Wherever the string "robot" turns up in the data, copy the whole line.
_ _ _ _ _ _ _
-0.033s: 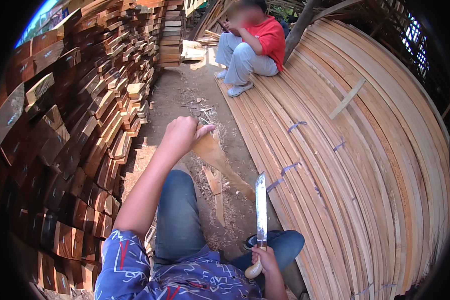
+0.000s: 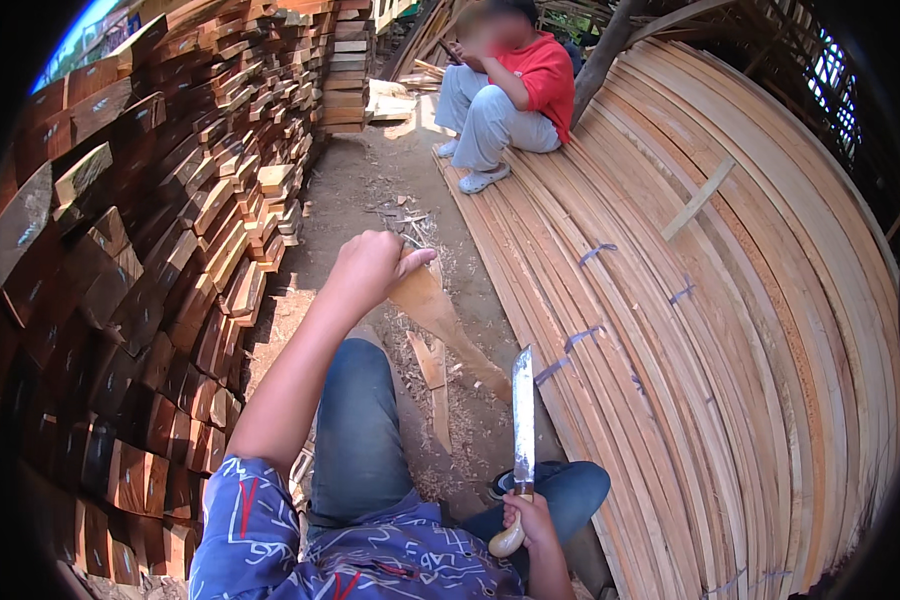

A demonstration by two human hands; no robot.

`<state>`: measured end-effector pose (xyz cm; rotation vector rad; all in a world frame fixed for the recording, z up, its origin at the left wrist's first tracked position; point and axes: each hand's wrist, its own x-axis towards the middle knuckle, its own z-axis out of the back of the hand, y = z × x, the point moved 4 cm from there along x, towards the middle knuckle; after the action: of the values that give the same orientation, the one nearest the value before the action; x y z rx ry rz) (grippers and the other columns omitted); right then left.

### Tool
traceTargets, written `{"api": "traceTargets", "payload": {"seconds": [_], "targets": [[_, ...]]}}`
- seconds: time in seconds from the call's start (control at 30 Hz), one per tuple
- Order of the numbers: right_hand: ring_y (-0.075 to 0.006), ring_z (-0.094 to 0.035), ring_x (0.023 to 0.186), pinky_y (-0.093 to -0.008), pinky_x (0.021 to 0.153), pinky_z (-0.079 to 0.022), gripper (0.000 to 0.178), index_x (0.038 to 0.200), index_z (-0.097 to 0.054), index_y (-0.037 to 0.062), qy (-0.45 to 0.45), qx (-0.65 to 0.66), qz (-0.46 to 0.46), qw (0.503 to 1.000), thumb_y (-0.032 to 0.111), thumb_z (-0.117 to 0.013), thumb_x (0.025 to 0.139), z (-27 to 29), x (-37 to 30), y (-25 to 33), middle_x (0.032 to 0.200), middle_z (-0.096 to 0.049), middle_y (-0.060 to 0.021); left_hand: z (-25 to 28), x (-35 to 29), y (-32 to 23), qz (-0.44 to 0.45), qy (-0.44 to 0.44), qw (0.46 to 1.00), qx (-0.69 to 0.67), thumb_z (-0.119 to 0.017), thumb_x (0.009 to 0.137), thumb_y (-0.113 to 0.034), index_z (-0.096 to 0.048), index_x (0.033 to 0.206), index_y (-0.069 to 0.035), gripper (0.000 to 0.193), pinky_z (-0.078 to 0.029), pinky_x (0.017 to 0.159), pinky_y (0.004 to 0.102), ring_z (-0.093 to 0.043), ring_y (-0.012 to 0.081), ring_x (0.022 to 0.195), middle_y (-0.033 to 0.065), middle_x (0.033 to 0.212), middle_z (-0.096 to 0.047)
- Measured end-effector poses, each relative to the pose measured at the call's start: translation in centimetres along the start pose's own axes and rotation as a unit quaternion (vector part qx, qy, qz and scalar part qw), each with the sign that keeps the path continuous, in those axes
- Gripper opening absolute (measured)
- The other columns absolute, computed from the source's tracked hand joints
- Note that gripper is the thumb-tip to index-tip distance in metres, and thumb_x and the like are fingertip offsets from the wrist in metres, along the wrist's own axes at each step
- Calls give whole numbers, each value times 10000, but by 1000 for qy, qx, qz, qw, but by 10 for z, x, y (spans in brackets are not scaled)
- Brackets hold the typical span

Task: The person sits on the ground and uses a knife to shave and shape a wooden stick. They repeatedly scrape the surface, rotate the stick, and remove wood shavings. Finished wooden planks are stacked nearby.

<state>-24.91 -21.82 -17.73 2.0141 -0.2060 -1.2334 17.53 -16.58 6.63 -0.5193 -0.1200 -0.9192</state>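
My left hand (image 2: 373,268) grips the top end of a flat, tapering piece of wood (image 2: 440,315), its thumb stretched out to the right. From there the piece slopes down and right, narrowing toward the machete. In my right hand (image 2: 535,520), low in the view, is a machete (image 2: 523,420) with a pale curved handle. Its broad shiny blade points up, away from me, and its tip is close to the lower end of the wood. A thin split offcut (image 2: 431,368) lies beyond my knee, below the held wood.
Stacked timber (image 2: 185,240) rises along the left, with uneven ends jutting out. Long planks (image 2: 660,330) fill the right side, some bundled with purple ties. A person in a red top (image 2: 540,80) sits on the planks' far end. Shavings litter the dirt ground (image 2: 370,170).
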Motion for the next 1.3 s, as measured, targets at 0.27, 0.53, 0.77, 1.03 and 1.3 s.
{"api": "traceTargets", "payload": {"seconds": [0.27,0.53,0.77,1.03,1.3], "targets": [[-134,-542,502,-285,460,-470,153,909,-566,33,11,-16,11,1000,83,-705,872,-11,10,-11,663,-552,-41,-12,28,-4,-79,51,987,-129,-836,705,-460,-673,852,66,570,-531,778,456,-672,414,853,277,830,-669],[-149,-578,531,-309,490,-507,180,934,-559,-3,1,-95,99,990,155,-643,949,-25,13,17,680,-573,-65,-16,23,-26,-114,25,977,-177,-764,729,-243,-665,879,78,368,-530,736,457,-667,425,809,278,789,-659],[-160,-654,622,-306,544,-541,170,974,-571,-30,42,-159,294,942,130,-624,953,-85,-3,91,764,-658,-103,-5,-50,-51,-39,3,978,-203,-742,800,-154,-588,804,25,236,-480,597,372,-659,295,637,194,673,-628],[-384,-703,754,-427,614,-526,212,918,-632,-28,-7,-333,405,852,179,-674,899,-109,28,57,767,-678,-222,-5,-151,-75,55,-4,970,-236,-692,871,-61,-563,875,13,149,-491,536,279,-686,176,607,163,728,-688],[-417,-671,698,-443,578,-509,279,878,-627,-30,19,-369,404,837,238,-701,898,-105,-3,48,709,-647,-226,-17,-208,-64,118,16,957,-263,-723,852,-6,-516,865,16,209,-565,657,279,-722,171,763,194,871,-734]]}}
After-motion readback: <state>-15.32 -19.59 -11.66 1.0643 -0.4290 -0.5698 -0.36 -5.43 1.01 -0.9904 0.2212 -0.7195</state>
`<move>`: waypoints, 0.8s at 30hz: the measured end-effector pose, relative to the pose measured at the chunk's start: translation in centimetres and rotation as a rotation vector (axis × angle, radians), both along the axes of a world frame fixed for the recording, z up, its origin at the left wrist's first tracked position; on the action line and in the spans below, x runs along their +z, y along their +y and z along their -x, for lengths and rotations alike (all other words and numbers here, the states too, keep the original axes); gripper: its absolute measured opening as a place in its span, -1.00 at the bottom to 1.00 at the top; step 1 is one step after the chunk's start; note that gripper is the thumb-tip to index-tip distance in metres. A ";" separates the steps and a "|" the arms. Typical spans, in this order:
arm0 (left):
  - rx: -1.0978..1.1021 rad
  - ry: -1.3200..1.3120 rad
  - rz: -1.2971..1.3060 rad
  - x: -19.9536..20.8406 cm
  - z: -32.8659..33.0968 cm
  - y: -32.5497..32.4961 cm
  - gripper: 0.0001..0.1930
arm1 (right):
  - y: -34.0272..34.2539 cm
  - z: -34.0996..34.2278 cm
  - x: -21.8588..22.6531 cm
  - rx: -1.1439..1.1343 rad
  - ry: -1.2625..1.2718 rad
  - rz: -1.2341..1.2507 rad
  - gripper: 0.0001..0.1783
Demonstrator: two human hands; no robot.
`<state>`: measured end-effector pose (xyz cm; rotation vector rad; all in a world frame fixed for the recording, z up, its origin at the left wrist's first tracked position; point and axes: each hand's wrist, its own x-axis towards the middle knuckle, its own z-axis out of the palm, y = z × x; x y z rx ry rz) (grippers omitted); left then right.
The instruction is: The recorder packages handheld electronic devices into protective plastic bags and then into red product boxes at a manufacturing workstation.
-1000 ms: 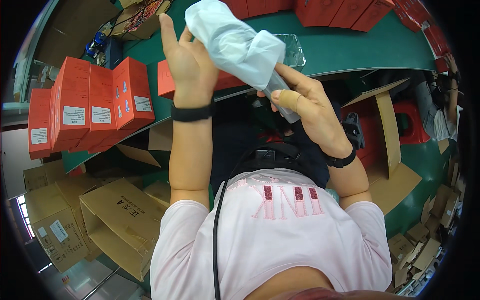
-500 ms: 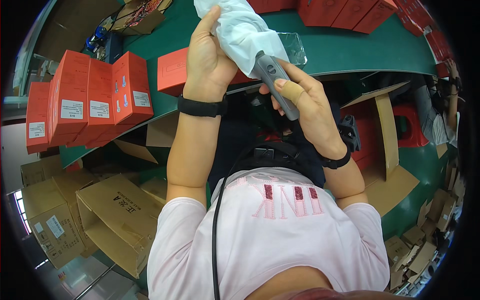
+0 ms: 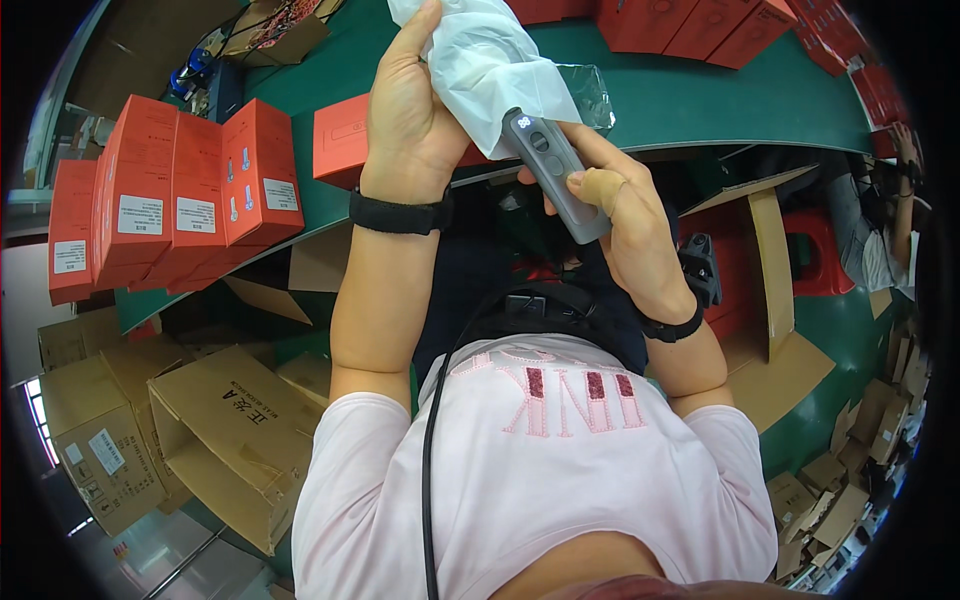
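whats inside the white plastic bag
In the right hand, a grey handle with a lit display sticks out of the white plastic bag. Whatever lies deeper inside is covered and cannot be seen.

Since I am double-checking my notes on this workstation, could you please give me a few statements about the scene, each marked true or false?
1. The right hand grips a grey handle. True.
2. Both wrists are bare. False: each wears a black band.
3. The left hand is against the white wrapping. True.
4. Blue cartons are stacked at the picture's left. False: the stack is of red boxes.
5. An open cardboard carton lies at the lower left. True.
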<state>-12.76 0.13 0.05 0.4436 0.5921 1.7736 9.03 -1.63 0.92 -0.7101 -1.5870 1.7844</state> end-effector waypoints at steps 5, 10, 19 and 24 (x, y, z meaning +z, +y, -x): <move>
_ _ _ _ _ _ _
## EXPECTED OUTPUT
A demonstration by two human hands; no robot.
Demonstrator: two human hands; no robot.

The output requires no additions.